Pendant longtemps, les entreprises ont parlé d'égalité sans vraiment aborder l'équité. Sur le papier, les règles sont identiques pour tous. Dans la pratique, certains collaborateurs portent plus de contraintes que d'autres, notamment dans l'organisation du temps de travail.
Égalité formelle, équité réelle
Dans la littérature en management, l'égalité renvoie au fait de traiter chaque personne de manière identique, alors que l'équité consiste à ajuster le traitement en fonction des situations de chacun afin d'obtenir un résultat réellement juste. Cette distinction est aujourd'hui centrale dans les politiques de diversité et d'inclusion, dans les démarches d'égalité professionnelle et dans les référentiels ESG publiés par de nombreuses institutions européennes.
Appliquée aux plannings, l'égalité signifie que tout le monde est soumis aux mêmes règles formelles, par exemple une rotation théorique des week-ends ou des nuits. L'équité demande un niveau de finesse supérieur. Elle interroge qui, concrètement, travaille les samedis pendant les vacances scolaires, qui accumule les fins de journée tardives, qui obtient systématiquement les créneaux les plus confortables ou les semaines de congé les plus convoitées.
Le planning comme révélateur culturel
Dans une PME, le planning devient ainsi un révélateur très concret de la culture d'entreprise. Il montre si les règles sont explicites ou implicites, si les arbitrages sont justifiés et documentés, si les préférences et contraintes individuelles sont prises au sérieux ou simplement tolérées à la marge. Il expose aussi les zones où les biais humains s'expriment le plus fortement, par exemple lorsque les mêmes personnes sont sollicitées pour les shifts difficiles parce qu'elles « disent rarement non ».
- L'équité n'est pas l'égalité : elle demande une analyse des situations individuelles réelles.
- Le planning est le premier indicateur concret de justice organisationnelle.
- Le sentiment d'injustice est directement lié aux risques psychosociaux (INRS).
Les travaux en psychologie du travail et en santé au travail soulignent que la perception d'équité a un effet direct sur l'engagement, la confiance et la santé des salariés.
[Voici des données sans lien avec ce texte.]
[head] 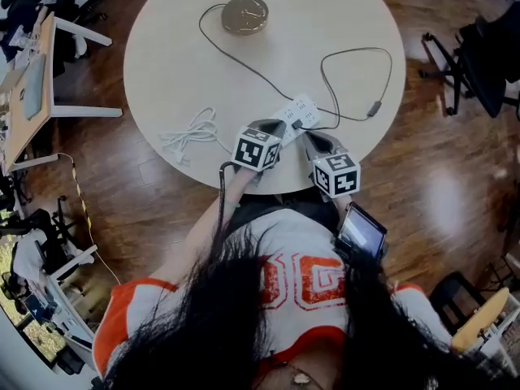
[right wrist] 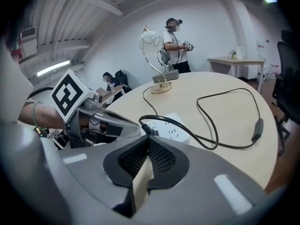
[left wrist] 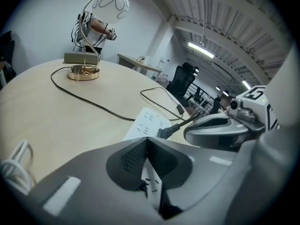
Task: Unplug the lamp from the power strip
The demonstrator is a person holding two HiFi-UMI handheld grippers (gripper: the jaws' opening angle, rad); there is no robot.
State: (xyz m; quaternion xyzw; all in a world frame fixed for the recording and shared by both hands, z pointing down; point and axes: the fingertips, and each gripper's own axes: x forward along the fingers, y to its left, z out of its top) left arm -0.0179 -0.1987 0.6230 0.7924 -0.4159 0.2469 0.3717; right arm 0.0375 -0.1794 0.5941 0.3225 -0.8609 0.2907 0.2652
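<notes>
Head view: the lamp stands at the far side of the round worktop. Its black cord runs to the white power strip near the front edge. The plug looks seated, so nothing is unplugged yet. The left gripper and right gripper hover just beside the strip.

Left gripper view: its fingers are pressed together with nothing between them, and the strip is just past their tips.

Right gripper view: these fingers are also closed and empty, with the plug right ahead. They would probably need to part before any grasp.
</notes>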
L'INRS rappelle que le sentiment d'injustice organisationnelle est associé à une hausse des risques psychosociaux, à davantage de troubles de santé et à un absentéisme plus élevé. Dans les organisations à horaires atypiques, le planning est souvent la première source de ce sentiment d'injustice.
De l'impression au diagnostic objectivable
La technologie rend aujourd'hui possible ce qui était pratiquement impossible à la main dans une équipe de taille critique. En consolidant l'historique de tous les horaires, en calculant la répartition effective des week-ends, des nuits et des jours fériés, en intégrant les contraintes légales et conventionnelles, un moteur de planification peut produire un véritable score d'équité.
L'enjeu n'est plus de promettre « le même traitement pour tous », mais de démontrer que la répartition des contraintes est suivie, mesurée et corrigée dans la durée.
C'est cette capacité à rendre l'équité des horaires visible, traçable et explicable qui distingue les entreprises où la culture de la justice sociale est réellement incarnée.